Another overlooked part of singlehood-as-mission is the way it forms your interior life. Quiet nights at home, running errands solo, living the mundane moments of life alone increased your capacity for self-reflection and appreciation for intimacy and family life. I grew up in a large and loud South American family, a stark contrast to the long midwestern winters I live through on my own now. Instead of spending my Februarys preparing and enjoying the Carnival, I go to bed early to be ready for the snow shoveling and car warming that awaits me every morning. 

This contrast has given me an appreciation for both ends of the spectrum as good. I still look forward to all the loud and warm times spent with my large family, but I’ve also come to appreciate being in my own company. Afterall, I won’t have that time with myself forever. 

Lulu Lovering / Unsplash

Strong scaffolding

During this single missionary season I’ve had the luxury of time. Time to carve out space to confront and reflect on my own character, wounds, hopes, faith, discipline, and overall values. I am certain that what I’ve cultivated in the silent spaces of singlehood will become the unseen scaffolding of my future family. And when life becomes more complex later, that scaffolding becomes the quiet strength you lean on.

This season also gives you the freedom to practice generosity with your resources in ways that matter. You can give to causes you believe in without coordinating with anyone or competing with the greater demands of family life. I can volunteer regularly without rearranging childcare.
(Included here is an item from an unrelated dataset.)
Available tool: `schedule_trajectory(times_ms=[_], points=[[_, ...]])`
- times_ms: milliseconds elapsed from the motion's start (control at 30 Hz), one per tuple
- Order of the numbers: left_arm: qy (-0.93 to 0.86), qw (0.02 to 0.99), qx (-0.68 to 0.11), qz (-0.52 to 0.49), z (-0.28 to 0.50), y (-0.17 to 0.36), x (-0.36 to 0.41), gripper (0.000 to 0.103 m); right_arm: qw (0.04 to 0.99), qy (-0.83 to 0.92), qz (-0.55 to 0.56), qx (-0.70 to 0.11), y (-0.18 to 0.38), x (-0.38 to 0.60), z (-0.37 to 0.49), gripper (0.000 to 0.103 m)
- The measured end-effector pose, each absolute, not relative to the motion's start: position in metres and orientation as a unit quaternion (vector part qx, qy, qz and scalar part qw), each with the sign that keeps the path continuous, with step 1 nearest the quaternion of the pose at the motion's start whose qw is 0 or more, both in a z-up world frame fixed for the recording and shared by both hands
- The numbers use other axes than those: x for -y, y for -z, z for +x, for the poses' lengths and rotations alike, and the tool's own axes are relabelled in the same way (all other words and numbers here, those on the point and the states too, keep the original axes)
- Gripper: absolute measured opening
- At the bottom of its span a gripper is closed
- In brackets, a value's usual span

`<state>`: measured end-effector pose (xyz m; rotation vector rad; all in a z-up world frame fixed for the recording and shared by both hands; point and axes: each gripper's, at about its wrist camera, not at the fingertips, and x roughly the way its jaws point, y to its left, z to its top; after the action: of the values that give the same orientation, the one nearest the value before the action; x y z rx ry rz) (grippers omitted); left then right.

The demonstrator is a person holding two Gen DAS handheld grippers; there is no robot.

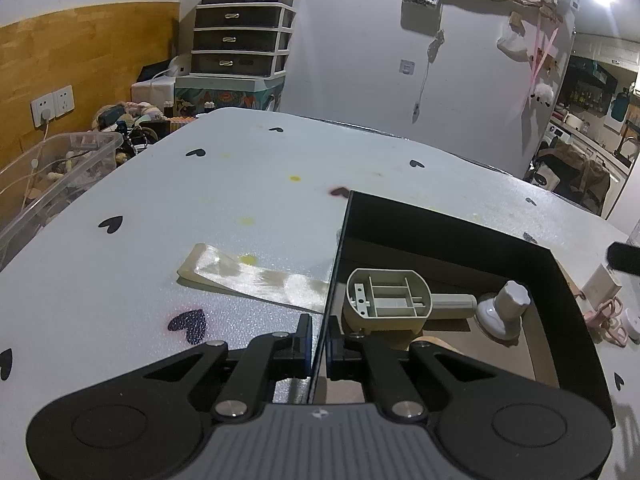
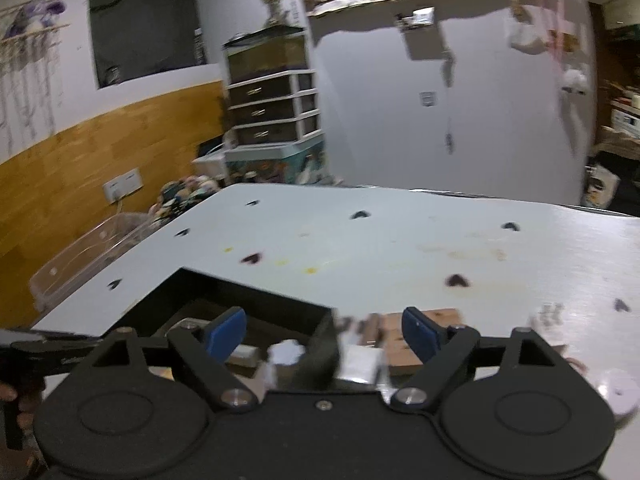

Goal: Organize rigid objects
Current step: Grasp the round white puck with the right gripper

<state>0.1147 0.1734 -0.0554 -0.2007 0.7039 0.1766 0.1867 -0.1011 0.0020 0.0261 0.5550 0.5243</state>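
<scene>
Left wrist view: left gripper (image 1: 319,344) is clamped tight on the near wall of the black box (image 1: 568,280), one finger outside, one inside.
Box contents: grey plastic housing (image 1: 390,298) lies just beyond the inner finger; a white knob (image 1: 506,308) stands beside it to the right.
Right gripper (image 2: 324,334): jaws spread wide with nothing between the blue pads (image 2: 224,334), hovering over the box's right corner.
Around: clear strip (image 1: 252,276) on the table (image 1: 240,184) left of the box; wooden board (image 2: 424,336) right of it.
Unclear: right wrist picture is blurred; small items past the box's right side cannot be told.
</scene>
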Motion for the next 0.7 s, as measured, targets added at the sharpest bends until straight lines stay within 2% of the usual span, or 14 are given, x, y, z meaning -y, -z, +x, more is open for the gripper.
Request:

I can share my time with the next generation (nieces, nephews, teens at church, younger coworkers) and genuinely shape their lives simply because I have the time and energy to invest. This service can create a slow-burning kind of leadership, one rooted in availability to serve rather than structured authority.

The beauty of embracing your single years as missionary years is that it reframes everything. Suddenly your time isn’t empty, it’s open. Your flexibility isn’t a lack, it’s a gift. Your ability to move freely isn’t a consolation prize, it’s an invitation to step into the lives of others in meaningful and generous ways. This doesn’t mean running yourself into the ground or saying yes to everyone; it means recognizing the unique power of a life that can still move lightly, generously, and intentionally.

Cottonbro Studio / Pexels

Valuable mission

One day, when my life is filled with the responsibilities and rhythms of family life, I am sure I will look back at these years with a clarity and appreciation I can’t fully experience now. I’ll remember the nights I sat with friends in their heartbreak, the mornings I held babies who weren’t mine, the conversations where someone said, “I don’t know what I would do without you.” And in those moments I’ll remember that this chapter wasn’t about waiting, it was missionary. During this time I’ve been able to love widely and deeply. I’ve been a friend who builds community. I’ve become someone who lives with open hands.

And perhaps most importantly, these years have taught me what selfless and generous love is. I am sure that family life will bring plenty of love lessons, but I don’t want to dismiss everything I am learning now.

Your and my single years are not an intermission. They are a valuable mission, and the world around us is made better because of the way we chose to live them.